It used to be that we could rely on an education system that created innovators by accident. People that changed the world with new ideas were the exception, not the rule. In his book Creating Innovators, Tony Wagner argues we can no longer afford this approach to doing school.
Developing young people who can solve problems collaborately, think critically, and use knowledge creatively needs to be the explicit goal of education in the US if we are to remain competitive in this ever-globalizing world. The jobs that allowed individuals to use their skills in a routine way that have sustained the middle class are vanishing. Today rather than finding a job, young people need to be prepared to invent their own jobs. At the same time, the availability of widespread information, means it matters less what you know and more what you can create with the knowledge you access.
Wagner quotes one executive who states, ‘We can teach new hires the content, and we will have to because it continues to change, but we can’t teach them how to think — to ask the right questions — and to take initiative.’ ”
For young people to be competitive in the job market and for the US to be competitive in the world, we need to transform education.
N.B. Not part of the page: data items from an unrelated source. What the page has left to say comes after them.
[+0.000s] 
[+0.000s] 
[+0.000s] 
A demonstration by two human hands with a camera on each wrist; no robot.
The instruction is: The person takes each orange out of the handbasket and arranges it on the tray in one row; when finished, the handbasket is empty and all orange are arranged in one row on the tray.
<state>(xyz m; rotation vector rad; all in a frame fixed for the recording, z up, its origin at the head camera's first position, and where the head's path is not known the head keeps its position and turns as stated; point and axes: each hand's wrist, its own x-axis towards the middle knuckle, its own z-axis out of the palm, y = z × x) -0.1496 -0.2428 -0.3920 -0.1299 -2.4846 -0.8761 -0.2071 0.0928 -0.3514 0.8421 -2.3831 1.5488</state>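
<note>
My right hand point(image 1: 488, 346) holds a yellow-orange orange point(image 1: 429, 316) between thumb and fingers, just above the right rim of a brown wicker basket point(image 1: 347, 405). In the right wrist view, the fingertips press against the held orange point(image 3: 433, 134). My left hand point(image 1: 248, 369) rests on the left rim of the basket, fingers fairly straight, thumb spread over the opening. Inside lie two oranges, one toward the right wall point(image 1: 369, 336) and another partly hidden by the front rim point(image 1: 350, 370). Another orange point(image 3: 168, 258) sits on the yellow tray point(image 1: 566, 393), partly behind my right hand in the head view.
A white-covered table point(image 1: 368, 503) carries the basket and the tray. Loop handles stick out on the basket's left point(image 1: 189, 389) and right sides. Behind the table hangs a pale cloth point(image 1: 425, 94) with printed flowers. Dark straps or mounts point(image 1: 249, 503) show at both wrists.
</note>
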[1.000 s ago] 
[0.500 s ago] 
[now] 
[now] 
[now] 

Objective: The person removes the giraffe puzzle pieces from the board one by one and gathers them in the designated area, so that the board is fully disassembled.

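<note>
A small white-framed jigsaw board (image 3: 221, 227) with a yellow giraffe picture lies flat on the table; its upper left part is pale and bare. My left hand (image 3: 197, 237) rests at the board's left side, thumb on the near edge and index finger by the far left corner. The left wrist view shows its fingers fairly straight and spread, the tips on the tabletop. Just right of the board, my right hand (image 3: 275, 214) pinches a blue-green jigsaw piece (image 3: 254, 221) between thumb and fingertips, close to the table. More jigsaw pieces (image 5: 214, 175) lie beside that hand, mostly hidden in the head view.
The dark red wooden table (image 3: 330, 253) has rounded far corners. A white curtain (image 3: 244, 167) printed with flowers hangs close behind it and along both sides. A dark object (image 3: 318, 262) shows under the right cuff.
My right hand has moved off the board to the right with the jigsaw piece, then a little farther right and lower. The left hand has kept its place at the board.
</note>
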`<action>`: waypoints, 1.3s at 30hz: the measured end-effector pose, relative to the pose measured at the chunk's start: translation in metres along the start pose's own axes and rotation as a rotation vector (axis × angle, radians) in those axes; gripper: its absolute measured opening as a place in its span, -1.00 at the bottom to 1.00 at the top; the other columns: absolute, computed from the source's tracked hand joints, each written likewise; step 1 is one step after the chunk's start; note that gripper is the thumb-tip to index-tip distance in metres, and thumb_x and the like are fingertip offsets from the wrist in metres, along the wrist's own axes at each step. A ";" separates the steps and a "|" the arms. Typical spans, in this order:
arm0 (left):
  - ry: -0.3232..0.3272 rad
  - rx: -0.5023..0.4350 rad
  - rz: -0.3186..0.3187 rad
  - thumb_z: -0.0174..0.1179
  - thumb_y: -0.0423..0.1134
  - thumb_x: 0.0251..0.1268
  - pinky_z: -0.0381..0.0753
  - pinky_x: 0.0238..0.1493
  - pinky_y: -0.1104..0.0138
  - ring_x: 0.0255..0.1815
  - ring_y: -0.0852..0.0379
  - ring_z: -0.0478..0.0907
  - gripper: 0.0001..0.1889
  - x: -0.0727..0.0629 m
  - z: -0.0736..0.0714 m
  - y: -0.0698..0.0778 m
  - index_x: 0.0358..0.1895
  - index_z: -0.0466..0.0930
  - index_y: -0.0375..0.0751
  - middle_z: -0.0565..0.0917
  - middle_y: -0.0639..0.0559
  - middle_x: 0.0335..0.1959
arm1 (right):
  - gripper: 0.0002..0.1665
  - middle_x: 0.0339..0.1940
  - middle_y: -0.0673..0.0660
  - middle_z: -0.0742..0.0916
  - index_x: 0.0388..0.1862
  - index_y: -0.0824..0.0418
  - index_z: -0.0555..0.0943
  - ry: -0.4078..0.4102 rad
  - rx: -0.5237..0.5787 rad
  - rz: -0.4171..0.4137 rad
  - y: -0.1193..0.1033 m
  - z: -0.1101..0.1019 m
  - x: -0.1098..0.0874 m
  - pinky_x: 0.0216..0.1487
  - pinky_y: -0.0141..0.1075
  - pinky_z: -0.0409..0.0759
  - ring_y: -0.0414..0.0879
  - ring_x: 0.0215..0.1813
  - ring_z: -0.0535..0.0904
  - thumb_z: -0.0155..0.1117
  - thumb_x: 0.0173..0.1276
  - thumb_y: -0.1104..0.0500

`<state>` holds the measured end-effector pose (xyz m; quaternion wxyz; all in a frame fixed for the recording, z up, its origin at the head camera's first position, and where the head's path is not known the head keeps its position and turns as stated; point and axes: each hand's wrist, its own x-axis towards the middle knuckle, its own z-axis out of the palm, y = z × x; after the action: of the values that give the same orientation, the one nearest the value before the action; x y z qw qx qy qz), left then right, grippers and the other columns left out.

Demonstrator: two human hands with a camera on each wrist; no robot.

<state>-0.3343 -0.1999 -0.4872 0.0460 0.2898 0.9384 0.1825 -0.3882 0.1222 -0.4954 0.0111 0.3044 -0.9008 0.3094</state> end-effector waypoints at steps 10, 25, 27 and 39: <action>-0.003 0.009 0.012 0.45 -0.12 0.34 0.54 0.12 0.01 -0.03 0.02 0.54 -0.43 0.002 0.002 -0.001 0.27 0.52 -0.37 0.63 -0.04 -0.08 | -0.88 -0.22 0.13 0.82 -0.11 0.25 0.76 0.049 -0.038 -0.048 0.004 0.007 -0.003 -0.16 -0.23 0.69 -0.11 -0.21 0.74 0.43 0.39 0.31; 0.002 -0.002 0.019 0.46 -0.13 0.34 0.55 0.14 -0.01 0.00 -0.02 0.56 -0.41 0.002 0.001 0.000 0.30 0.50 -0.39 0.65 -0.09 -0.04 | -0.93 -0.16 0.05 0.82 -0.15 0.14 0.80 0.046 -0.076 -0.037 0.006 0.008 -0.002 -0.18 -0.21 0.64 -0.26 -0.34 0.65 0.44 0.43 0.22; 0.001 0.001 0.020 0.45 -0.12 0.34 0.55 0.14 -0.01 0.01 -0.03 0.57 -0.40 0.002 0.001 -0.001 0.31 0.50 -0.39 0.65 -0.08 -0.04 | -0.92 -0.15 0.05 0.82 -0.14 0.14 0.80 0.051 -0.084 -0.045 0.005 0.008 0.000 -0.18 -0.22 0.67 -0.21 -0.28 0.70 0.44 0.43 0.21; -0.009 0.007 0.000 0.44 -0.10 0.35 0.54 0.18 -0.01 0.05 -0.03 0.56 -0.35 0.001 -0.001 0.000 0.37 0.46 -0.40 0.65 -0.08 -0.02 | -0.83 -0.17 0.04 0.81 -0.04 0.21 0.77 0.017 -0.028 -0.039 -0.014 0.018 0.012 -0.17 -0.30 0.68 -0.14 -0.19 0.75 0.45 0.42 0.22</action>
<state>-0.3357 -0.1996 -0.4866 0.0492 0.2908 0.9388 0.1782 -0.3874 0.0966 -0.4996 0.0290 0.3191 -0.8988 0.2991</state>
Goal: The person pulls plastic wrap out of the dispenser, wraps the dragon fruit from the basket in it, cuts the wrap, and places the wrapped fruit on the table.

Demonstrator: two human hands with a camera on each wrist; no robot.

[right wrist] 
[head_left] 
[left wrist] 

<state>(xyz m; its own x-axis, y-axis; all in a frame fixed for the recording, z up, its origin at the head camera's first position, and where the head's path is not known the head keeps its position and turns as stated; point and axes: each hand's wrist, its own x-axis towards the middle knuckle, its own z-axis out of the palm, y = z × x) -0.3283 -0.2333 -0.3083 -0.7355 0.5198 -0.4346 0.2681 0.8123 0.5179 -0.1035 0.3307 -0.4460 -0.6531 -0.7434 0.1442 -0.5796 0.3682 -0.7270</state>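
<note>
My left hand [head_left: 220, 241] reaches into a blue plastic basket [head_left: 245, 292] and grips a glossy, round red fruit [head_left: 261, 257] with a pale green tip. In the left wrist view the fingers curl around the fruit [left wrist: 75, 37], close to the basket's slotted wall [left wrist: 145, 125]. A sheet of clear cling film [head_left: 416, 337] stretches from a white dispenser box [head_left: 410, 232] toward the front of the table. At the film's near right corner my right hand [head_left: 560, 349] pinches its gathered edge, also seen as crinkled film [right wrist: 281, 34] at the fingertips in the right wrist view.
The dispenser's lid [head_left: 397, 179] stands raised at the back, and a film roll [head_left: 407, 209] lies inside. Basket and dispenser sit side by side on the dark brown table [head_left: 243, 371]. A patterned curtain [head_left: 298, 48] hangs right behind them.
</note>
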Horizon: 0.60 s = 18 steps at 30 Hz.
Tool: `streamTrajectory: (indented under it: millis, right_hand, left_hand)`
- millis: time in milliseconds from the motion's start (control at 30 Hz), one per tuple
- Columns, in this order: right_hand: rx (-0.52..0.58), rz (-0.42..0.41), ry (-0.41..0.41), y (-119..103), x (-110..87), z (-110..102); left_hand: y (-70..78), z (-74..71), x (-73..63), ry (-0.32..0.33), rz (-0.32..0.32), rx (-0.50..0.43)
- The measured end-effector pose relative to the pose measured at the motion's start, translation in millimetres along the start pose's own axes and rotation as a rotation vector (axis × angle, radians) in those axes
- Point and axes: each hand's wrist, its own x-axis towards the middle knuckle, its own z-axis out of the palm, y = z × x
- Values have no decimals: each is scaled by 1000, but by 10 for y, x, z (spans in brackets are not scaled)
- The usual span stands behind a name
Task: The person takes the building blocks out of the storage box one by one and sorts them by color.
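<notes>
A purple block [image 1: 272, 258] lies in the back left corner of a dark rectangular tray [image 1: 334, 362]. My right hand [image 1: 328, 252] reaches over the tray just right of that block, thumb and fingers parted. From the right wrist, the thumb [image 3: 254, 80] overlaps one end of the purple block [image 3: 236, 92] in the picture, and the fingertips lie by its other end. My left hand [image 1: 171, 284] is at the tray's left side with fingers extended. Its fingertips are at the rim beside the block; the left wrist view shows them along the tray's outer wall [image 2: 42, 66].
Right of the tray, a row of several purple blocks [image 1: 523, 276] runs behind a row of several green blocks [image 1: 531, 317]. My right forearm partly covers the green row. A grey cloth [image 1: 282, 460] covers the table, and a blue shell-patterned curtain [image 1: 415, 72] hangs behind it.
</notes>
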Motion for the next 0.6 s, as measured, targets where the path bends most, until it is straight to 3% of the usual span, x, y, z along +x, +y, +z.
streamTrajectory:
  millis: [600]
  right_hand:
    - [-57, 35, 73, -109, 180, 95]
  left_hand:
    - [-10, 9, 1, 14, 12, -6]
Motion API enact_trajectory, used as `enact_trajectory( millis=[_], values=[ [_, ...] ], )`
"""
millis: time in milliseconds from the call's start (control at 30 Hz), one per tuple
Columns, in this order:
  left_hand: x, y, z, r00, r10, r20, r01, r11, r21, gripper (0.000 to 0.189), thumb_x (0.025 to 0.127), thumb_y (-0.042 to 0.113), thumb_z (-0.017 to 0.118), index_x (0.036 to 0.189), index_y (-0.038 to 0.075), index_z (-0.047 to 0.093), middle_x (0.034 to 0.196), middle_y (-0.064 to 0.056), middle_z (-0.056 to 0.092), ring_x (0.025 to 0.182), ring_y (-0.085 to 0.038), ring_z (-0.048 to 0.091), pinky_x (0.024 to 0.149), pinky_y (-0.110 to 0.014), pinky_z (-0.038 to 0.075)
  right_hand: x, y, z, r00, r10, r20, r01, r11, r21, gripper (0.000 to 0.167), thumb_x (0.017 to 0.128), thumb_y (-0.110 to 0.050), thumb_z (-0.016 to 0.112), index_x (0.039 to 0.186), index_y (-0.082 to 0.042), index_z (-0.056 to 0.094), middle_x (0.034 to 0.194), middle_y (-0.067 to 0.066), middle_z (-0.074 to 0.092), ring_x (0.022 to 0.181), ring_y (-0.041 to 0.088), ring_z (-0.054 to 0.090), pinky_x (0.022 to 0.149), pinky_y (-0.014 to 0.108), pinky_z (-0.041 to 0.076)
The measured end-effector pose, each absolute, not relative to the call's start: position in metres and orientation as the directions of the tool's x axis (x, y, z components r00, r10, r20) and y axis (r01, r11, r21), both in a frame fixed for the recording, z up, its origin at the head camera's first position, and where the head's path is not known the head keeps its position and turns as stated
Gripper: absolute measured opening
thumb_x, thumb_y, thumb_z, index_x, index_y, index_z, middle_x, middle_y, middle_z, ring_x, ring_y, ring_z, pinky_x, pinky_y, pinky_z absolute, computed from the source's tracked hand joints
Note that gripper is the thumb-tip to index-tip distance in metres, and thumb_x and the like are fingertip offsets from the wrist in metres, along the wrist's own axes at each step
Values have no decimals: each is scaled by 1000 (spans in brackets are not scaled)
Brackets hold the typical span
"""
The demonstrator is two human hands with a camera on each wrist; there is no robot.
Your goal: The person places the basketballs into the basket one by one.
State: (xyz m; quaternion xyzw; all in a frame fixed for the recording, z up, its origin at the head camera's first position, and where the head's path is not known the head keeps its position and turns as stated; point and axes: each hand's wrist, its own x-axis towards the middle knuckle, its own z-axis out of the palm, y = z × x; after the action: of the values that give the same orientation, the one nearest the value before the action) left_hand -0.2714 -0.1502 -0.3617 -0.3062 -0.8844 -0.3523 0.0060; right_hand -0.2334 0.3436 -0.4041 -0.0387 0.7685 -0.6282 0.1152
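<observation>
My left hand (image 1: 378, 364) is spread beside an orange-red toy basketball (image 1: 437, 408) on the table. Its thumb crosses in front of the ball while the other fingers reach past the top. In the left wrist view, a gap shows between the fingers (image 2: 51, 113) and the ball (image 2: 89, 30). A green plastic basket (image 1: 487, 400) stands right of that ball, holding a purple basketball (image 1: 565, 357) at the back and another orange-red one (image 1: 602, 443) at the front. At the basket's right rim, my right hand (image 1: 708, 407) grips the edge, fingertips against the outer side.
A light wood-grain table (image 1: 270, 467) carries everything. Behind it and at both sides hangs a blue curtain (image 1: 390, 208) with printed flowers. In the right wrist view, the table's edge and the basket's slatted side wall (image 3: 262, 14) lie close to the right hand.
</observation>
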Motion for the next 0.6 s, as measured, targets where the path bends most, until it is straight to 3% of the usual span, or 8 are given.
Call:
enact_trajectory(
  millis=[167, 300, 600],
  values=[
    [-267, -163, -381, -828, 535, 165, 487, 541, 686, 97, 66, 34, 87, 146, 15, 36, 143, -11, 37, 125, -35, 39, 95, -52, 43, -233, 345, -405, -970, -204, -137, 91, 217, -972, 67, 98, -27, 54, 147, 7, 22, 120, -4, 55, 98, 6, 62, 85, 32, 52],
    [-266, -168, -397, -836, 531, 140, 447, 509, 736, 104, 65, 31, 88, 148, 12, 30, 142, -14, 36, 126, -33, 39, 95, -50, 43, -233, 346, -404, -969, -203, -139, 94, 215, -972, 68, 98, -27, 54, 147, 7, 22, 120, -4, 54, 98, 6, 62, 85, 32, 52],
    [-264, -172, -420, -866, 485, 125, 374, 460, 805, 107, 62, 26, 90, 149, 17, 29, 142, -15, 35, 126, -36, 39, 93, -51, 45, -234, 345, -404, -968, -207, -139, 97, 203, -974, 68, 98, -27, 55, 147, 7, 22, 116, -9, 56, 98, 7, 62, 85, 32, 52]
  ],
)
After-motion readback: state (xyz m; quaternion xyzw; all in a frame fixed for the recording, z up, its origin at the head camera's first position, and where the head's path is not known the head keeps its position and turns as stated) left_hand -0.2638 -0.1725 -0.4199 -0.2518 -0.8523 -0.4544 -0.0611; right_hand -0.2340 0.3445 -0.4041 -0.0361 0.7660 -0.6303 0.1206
So what does that look like?
Check out this excerpt of Thomas Friedman (our #3 thought leader from Friday) interviewing today’s thought leader Tony Wagner.
TF: What do young people need to know today?
TW: Every young person will continue to need basic knowledge, of course, but they will need skills and motivation even more. Of these three education goals, motivation is the most critical. Young people who are intrinsically motivated — curious, persistent, and willing to take risks — will learn new knowledge and skills continuously. They will be able to find new opportunities or create their own — a disposition that will be increasingly important as many traditional careers disappear.
TF: So what should be the focus of education reform today?
TW: We teach and test things most students have no interest in and will never need, and facts that they can Google and will forget as soon as the test is over. Because of this, the longer kids are in school, the less motivated they become. Gallup’s recent survey showed student engagement going from 80 percent in fifth grade to 40 percent in high school. More than a century ago, we ‘reinvented’ the one-room schoolhouse and created factory schools for the industrial economy. Reimagining schools for the 21st-century must be our highest priority. We need to focus more on teaching the skill and will to learn and to make a difference and bring the three most powerful ingredients of intrinsic motivation into the classroom: play, passion and purpose.
TF: What does that mean for teachers and principals?
TW: Teachers need to coach students to performance excellence, and principals must be instructional leaders who create the culture of collaboration required to innovate. But what gets tested is what gets taught, and so we need ‘Accountability 2.0.’ All students should have digital portfolios to show evidence of mastery of skills like critical thinking and communication, which they build up right through K-12 and postsecondary. Selective use of high-quality tests, like the College and Work Readiness Assessment, is important. Finally, teachers should be judged on evidence of improvement in students’ work through the year — instead of a score on a bubble test in May. We need lab schools where students earn a high school diploma by completing a series of skill-based ‘merit badges’ in things like entrepreneurship. And schools of education where all new teachers have ‘residencies’ with master teachers and performance standards — not content standards — must become the new normal throughout the system.
TF: Who is doing it right?
TW: Finland is one of the most innovative economies in the world, and it is the only country where students leave high school ‘innovation-ready.’ They learn concepts and creativity more than facts, and have a choice of many electives — all with a shorter school day, little homework, and almost no testing. In the U.S., 500 K-12 schools affiliated with Hewlett Foundation’s Deeper Learning Initiative and a consortium of 100 school districts called EdLeader21 are developing new approaches to teaching 21st-century skills. There are also a growing number of ‘reinvented’ colleges like the Olin College of Engineering, the M.I.T. Media Lab and the ‘D-school’ at Stanford where students learn to innovate.
Questions to consider:
1. What examples from classrooms, schools, or programs can you think of that align with the vision Wagner sets forward? What does this transformation look like in action?
2. What systematic changes need to occur for the education to truly cultivate innovators? What shifts do educators need to make our mindsets? In our habits?
3. Wagner suggests that education needs to harness the power of play, passion, and purpose. What are implications of these ideas for education reform? For your classroom or school?